In the third part of the project, we used the ResNet18 model which took a very long time to train. We also used a larger dataset of 6666 images in addition to applying data augmentation like in part 2. This neural network is a lot deeper and larger than the previous two parts and certainly performed better at facial keypoint detection due to its larger size. This project was very helpful for me to get acquainted with the methods of neural network training and also helped build some intuition for how hyperparameters like batch size, learning rate, kernel sizes, and the size and number of convolutional layers can either benefit or hurt a training model.

Part 1: Nose Tip Detection

Sampled Images from Dataloader with Ground-Truth Keypoints

When creating the dataloader, mine expects an argument of whether the loaded data is used for training or validation. I thought it simpler to place the first 192 images in a subfolder labeled training and the last 48 images in a subfolder labeled testing so the dataloader could easily access the appropriate data when either building the training or validation dataloader.

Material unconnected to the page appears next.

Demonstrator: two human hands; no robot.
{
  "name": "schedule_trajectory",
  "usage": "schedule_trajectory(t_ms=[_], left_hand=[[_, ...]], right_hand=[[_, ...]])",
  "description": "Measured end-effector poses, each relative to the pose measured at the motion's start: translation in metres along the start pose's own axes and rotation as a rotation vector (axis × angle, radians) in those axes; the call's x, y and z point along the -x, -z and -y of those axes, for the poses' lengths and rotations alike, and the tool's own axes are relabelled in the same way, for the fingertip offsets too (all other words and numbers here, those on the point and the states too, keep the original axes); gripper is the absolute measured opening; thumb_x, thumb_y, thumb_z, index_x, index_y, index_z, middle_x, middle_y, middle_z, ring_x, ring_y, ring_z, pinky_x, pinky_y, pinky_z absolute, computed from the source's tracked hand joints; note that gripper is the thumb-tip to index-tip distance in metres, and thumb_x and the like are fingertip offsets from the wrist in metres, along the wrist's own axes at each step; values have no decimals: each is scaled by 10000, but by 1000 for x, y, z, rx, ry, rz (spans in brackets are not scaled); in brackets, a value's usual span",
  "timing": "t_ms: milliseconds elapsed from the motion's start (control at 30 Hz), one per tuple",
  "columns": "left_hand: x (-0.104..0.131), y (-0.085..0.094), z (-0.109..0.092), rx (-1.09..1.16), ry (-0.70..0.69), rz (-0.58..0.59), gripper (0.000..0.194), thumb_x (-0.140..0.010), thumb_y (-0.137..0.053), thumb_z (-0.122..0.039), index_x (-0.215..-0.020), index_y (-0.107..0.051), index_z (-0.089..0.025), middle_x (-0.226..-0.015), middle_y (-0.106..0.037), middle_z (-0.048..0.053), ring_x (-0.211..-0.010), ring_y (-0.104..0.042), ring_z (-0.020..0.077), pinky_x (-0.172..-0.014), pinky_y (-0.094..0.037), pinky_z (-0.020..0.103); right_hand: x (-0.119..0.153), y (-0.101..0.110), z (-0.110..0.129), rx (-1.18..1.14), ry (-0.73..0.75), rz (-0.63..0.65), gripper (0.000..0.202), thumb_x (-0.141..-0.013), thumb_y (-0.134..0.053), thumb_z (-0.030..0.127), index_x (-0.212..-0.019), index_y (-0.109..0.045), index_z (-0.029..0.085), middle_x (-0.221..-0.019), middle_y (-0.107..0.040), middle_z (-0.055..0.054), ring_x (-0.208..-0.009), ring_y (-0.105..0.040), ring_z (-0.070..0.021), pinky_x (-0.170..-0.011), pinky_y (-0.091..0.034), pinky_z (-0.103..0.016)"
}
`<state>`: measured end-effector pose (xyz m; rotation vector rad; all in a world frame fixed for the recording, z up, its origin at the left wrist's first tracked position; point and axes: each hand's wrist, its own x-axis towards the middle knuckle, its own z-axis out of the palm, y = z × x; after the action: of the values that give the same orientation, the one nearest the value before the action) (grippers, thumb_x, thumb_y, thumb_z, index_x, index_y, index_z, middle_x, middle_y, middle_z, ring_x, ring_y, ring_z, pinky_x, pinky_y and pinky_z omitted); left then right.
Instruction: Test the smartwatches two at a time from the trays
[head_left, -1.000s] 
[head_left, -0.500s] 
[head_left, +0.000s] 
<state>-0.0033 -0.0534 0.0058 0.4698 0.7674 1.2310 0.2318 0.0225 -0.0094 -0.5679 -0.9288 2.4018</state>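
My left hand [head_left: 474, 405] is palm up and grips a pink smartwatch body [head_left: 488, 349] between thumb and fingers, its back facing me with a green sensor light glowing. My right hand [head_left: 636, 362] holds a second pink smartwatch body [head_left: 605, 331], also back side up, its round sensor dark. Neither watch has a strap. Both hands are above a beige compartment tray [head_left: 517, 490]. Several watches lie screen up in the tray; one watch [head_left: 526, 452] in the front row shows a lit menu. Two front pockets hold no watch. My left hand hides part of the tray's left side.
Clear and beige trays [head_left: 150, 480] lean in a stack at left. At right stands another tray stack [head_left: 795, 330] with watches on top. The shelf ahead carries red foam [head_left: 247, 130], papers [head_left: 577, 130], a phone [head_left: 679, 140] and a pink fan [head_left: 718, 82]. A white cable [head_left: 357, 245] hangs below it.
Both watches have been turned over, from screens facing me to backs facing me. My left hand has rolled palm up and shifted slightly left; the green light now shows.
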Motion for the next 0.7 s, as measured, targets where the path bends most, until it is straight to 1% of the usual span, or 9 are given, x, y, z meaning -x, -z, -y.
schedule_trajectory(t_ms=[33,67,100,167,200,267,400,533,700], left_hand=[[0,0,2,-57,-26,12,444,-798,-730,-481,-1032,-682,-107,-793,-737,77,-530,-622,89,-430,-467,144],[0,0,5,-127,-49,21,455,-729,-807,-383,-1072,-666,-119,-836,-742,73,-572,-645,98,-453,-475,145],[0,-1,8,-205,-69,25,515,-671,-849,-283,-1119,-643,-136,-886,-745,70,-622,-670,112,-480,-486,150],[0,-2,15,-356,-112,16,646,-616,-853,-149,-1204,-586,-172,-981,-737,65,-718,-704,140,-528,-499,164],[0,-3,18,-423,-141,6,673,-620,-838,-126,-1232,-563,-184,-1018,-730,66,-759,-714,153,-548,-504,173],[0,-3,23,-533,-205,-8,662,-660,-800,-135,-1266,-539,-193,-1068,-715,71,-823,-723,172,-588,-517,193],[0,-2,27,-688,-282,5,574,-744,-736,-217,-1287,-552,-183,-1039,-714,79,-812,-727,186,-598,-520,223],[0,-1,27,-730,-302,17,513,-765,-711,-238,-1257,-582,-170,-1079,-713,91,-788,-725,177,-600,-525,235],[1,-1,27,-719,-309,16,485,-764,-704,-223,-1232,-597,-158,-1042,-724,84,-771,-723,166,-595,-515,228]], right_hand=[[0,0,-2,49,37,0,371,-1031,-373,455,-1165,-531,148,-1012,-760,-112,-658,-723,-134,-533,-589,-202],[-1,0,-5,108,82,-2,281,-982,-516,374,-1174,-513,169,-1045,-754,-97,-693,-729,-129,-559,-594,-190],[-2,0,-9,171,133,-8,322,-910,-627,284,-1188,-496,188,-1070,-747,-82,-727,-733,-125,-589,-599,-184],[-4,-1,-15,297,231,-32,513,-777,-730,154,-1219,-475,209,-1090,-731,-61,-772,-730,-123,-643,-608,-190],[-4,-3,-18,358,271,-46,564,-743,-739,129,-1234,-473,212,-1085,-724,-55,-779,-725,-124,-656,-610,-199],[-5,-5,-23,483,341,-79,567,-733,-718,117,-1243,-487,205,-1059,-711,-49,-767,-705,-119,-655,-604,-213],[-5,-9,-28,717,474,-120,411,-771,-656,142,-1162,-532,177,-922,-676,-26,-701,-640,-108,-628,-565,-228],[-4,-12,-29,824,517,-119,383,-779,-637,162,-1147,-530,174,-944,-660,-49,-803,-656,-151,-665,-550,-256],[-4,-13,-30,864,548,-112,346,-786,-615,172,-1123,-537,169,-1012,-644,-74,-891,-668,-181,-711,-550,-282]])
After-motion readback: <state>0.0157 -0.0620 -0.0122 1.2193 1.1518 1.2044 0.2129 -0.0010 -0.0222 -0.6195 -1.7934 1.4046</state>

The loaded images are resized to 80x60 and converted to grayscale. Then the image pixel values are normalized to fall within the range -0.5 and 0.5 before the image is placed in a tensor and returned by the dataloader. Below are some sample images from the dataloader with the truth nose point plotted in cyan.

CNN Architecture

The neural network architecture I used for producing the result images was the following. The neural net only took in a single feature, since we are using a grayscale image as input, otherwise if we were to input a color image, then the number of input features to the neural network would be 3, one for each color channel. The image inputted into the neural network has dimensions 80x60 (width x height). Likewise, the number of output features that the neural network produces is 2, the x and y coordinates (normalized to be in the range 0 and 1) for the nose tip keypoint that the neural network predicted. I use three convolutional layers, the first of which outputs 20 channels, the second outputs 26 channels, and the third outputs 32 channels. Each convolutional layers uses a kernel size of 3x3 that is moved over the image with stride 1 in both the x and y directions and all three layers use 0 padding, so the image dimensions decrease by 2 in both the x and y direction after each convolutional layer. Following each convolutional layer, I apply the relu nonlinear activation function which is then followed by a maxpool with kernel size 2x2 and a stride of 2 in both the x and y directions. After the convolutional layers are done, I reshape the tensor so that it fits in the first fully connected layer which outputs 512 features and a relu is applied to this output. Then the second fully connected layer takes in the 512 features and outputs 2. No relu is used at this point and the neural network simply returns the 2 output values from this last fully connected layer as the approximation to the (x,y) position of the nose tip. I utilize a batch size of 2, a learning rate of 0.0001, and train for 20 epochs. Also, as per the instructions, I use the mean squared error loss MSELoss to compute the loss of each run and I train the neural network using Adam. Below is a table that better visualizes the layers of the neural network (batch size dimension excluded).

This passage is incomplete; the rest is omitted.